# TASK STATEMENT
Reproduce precisely the lines of the listing below, starting with the line that contains "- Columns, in" and stopping after the line that contains "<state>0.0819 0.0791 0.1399"; include nothing else.

——

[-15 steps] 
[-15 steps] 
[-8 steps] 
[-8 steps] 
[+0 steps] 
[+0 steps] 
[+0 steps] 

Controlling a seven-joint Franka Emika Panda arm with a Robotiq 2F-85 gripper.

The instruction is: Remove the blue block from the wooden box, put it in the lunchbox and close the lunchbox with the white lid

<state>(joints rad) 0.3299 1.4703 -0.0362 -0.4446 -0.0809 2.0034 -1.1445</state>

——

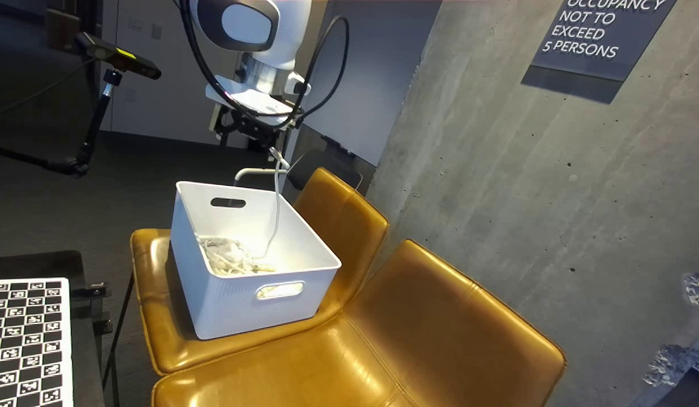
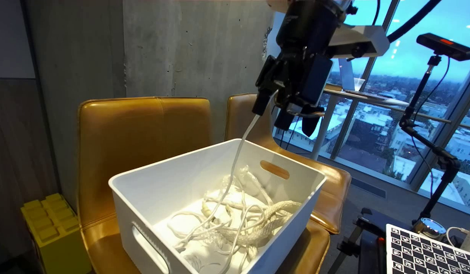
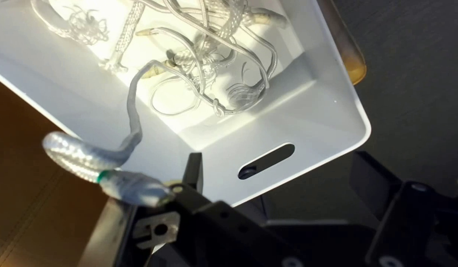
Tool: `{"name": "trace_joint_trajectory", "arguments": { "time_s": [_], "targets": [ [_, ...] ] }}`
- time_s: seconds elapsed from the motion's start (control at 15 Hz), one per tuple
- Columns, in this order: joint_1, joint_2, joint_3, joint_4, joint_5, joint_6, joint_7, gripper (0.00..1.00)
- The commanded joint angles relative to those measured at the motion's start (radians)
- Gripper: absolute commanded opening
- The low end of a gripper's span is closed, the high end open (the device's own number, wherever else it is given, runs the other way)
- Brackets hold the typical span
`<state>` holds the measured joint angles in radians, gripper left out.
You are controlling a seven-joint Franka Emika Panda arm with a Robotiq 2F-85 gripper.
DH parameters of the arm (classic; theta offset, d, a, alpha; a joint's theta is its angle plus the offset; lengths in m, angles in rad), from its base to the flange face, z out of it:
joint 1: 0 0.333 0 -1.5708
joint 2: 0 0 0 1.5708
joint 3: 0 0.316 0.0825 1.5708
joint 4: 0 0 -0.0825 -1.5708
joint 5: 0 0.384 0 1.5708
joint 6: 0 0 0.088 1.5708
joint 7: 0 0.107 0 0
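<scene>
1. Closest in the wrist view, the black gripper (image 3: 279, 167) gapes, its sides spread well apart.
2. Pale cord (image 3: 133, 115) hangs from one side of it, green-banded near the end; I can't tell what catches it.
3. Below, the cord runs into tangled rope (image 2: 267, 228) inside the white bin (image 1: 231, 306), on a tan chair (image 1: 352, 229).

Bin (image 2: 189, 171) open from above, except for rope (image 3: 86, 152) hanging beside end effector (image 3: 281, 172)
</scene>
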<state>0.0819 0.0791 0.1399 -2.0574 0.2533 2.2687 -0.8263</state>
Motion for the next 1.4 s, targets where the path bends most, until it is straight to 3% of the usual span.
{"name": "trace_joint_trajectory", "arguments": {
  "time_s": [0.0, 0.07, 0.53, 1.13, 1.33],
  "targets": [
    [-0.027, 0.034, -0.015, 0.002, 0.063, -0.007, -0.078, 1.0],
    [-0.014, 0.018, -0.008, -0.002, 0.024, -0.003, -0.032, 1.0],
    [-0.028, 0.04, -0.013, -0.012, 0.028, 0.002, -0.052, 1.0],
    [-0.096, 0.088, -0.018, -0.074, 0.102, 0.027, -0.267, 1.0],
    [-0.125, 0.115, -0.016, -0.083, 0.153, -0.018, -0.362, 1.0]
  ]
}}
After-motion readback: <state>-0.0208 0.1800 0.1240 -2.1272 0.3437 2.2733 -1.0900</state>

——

# TASK OUTPUT
- Columns, in this order: joint_1, joint_2, joint_3, joint_4, joint_5, joint_6, joint_7, gripper (0.00..1.00)
- The commanded joint angles relative to those measured at the motion's start (radians)
- Gripper: absolute commanded opening
- The low end of a gripper's span is closed, the high end open (the device's own number, wherever else it is given, runs the other way)
- Brackets hold the typical span
`<state>` holds the measured joint angles in radians, gripper left out.
You are controlling a seven-joint Franka Emika Panda arm with a Robotiq 2F-85 gripper.
DH parameters of the arm (classic; theta offset, d, a, alpha; a joint's theta is its angle plus the offset; lengths in m, angles in rad), from its base to the flange face, z out of it:
joint 1: 0 0.333 0 -1.5708
joint 2: 0 0 0 1.5708
joint 3: 0 0.316 0.0825 1.5708
joint 4: 0 0 -0.0825 -1.5708
joint 5: 0 0.384 0 1.5708
joint 6: 0 0 0.088 1.5708
joint 7: 0 0.107 0 0
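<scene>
1. Closest in the wrist view, the black gripper (image 3: 279, 167) gapes, its sides spread well apart.
2. Pale cord (image 3: 133, 115) hangs from one side of it, green-banded near the end; I can't tell what catches it.
3. Below, the cord runs into tangled rope (image 2: 267, 228) inside the white bin (image 1: 231, 306), on a tan chair (image 1: 352, 229).

Bin (image 2: 189, 171) open from above, except for rope (image 3: 86, 152) hanging beside end effector (image 3: 281, 172)
</scene>
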<state>0.0819 0.0791 0.1399 -2.0574 0.2533 2.2687 -0.8263</state>

The requested output has been given in full.